DATA FOR PROCESSING:
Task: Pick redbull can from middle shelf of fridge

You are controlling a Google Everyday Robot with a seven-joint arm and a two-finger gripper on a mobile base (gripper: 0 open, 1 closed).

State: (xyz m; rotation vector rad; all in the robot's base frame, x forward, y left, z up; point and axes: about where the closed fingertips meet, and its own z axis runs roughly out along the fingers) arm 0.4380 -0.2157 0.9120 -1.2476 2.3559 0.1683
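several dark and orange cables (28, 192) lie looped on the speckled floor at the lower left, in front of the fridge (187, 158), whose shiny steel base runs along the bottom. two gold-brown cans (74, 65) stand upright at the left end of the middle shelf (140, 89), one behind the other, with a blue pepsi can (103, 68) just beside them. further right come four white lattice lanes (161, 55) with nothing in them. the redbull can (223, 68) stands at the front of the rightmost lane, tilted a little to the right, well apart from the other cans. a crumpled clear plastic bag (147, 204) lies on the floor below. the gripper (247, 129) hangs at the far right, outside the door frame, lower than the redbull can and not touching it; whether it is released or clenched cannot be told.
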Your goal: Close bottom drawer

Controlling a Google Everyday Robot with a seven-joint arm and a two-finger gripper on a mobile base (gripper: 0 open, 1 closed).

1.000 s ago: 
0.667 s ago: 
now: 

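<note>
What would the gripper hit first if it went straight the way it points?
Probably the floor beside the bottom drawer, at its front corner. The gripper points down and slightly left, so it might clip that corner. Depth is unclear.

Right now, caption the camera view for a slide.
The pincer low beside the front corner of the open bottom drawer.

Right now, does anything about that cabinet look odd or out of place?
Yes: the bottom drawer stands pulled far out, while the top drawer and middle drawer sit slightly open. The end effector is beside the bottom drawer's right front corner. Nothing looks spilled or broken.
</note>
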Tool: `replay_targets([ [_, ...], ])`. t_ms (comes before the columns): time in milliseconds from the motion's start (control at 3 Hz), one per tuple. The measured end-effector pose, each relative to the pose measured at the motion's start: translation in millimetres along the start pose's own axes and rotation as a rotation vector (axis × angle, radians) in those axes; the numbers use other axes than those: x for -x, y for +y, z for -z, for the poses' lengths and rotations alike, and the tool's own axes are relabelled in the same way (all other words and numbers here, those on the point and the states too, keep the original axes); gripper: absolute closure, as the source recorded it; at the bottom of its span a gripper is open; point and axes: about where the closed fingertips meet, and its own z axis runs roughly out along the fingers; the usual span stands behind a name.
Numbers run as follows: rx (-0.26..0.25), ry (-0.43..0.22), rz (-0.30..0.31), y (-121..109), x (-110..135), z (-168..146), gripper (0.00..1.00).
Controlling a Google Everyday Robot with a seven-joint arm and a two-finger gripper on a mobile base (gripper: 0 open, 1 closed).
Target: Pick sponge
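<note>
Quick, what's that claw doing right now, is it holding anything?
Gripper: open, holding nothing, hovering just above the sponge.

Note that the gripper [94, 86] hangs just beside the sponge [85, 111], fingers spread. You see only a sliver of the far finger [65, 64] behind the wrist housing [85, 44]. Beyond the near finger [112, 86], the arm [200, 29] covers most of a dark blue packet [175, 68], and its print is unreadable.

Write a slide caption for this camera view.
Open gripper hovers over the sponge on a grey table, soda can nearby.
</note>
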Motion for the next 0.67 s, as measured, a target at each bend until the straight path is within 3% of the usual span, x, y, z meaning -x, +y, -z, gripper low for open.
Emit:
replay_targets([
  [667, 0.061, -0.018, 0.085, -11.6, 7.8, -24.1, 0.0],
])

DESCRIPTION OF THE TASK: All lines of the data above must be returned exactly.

EXERCISE RESPONSE:
Task: Pick redbull can from middle shelf of fridge

You are controlling a Google Everyday Robot with a seven-joint arm and a two-finger gripper on a mobile base (gripper: 0 open, 1 closed).

State: (xyz m; rotation vector rad; all in the robot's base frame, x forward, y left, z up; point and axes: about where the closed fingertips meet, and its own z axis runs roughly out along the fingers) arm 0.4380 -0.2157 0.9120 -1.2476 2.3559 0.1683
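several dark and orange cables (28, 192) lie looped on the speckled floor at the lower left, in front of the fridge (187, 158), whose shiny steel base runs along the bottom. two gold-brown cans (74, 65) stand upright at the left end of the middle shelf (140, 89), one behind the other, with a blue pepsi can (103, 68) just beside them. further right come four white lattice lanes (161, 55) with nothing in them. the redbull can (223, 68) stands at the front of the rightmost lane, tilted a little to the right, well apart from the other cans. a crumpled clear plastic bag (147, 204) lies on the floor below. the gripper (247, 129) hangs at the far right, outside the door frame, lower than the redbull can and not touching it; whether it is released or clenched cannot be told.
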Your goal: Close bottom drawer

Controlling a Google Everyday Robot with a seven-joint arm and a two-finger gripper on a mobile base (gripper: 0 open, 1 closed).

1.000 s ago: 
0.667 s ago: 
now: 

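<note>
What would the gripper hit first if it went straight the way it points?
Probably the floor beside the bottom drawer, at its front corner. The gripper points down and slightly left, so it might clip that corner. Depth is unclear.

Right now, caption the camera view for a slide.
The pincer low beside the front corner of the open bottom drawer.

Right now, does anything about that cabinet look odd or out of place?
Yes: the bottom drawer stands pulled far out, while the top drawer and middle drawer sit slightly open. The end effector is beside the bottom drawer's right front corner. Nothing looks spilled or broken.
</note>
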Tool: `replay_targets([ [_, ...], ])`. t_ms (comes before the columns): time in milliseconds from the motion's start (control at 3 Hz), one per tuple. The measured end-effector pose, each relative to the pose measured at the motion's start: translation in millimetres along the start pose's own axes and rotation as a rotation vector (axis × angle, radians) in those axes; the numbers use other axes than those: x for -x, y for +y, z for -z, for the poses' lengths and rotations alike, and the tool's own axes are relabelled in the same way (all other words and numbers here, those on the point and the states too, keep the original axes); gripper: absolute closure, as the source recorded it; at the bottom of its span a gripper is open; point and axes: about where the closed fingertips meet, and its own z axis runs roughly out along the fingers; the usual span stands behind a name.
Numbers run as follows: rx (-0.26..0.25), ry (-0.43..0.22), rz (-0.30..0.31), y (-121..109), x (-110..135), z (-168..146), gripper (0.00..1.00).
Controlling a Google Everyday Robot with a seven-joint arm and a two-finger gripper on a mobile base (gripper: 0 open, 1 closed).
Target: Pick sponge
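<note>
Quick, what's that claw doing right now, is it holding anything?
Gripper: open, holding nothing, hovering just above the sponge.

Note that the gripper [94, 86] hangs just beside the sponge [85, 111], fingers spread. You see only a sliver of the far finger [65, 64] behind the wrist housing [85, 44]. Beyond the near finger [112, 86], the arm [200, 29] covers most of a dark blue packet [175, 68], and its print is unreadable.

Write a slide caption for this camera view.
Open gripper hovers over the sponge on a grey table, soda can nearby.
</note>
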Motion for the next 0.67 s, as measured, a target at each bend until the straight path is within 3% of the usual span, x, y, z meaning -x, +y, -z, gripper low for open.
Emit:
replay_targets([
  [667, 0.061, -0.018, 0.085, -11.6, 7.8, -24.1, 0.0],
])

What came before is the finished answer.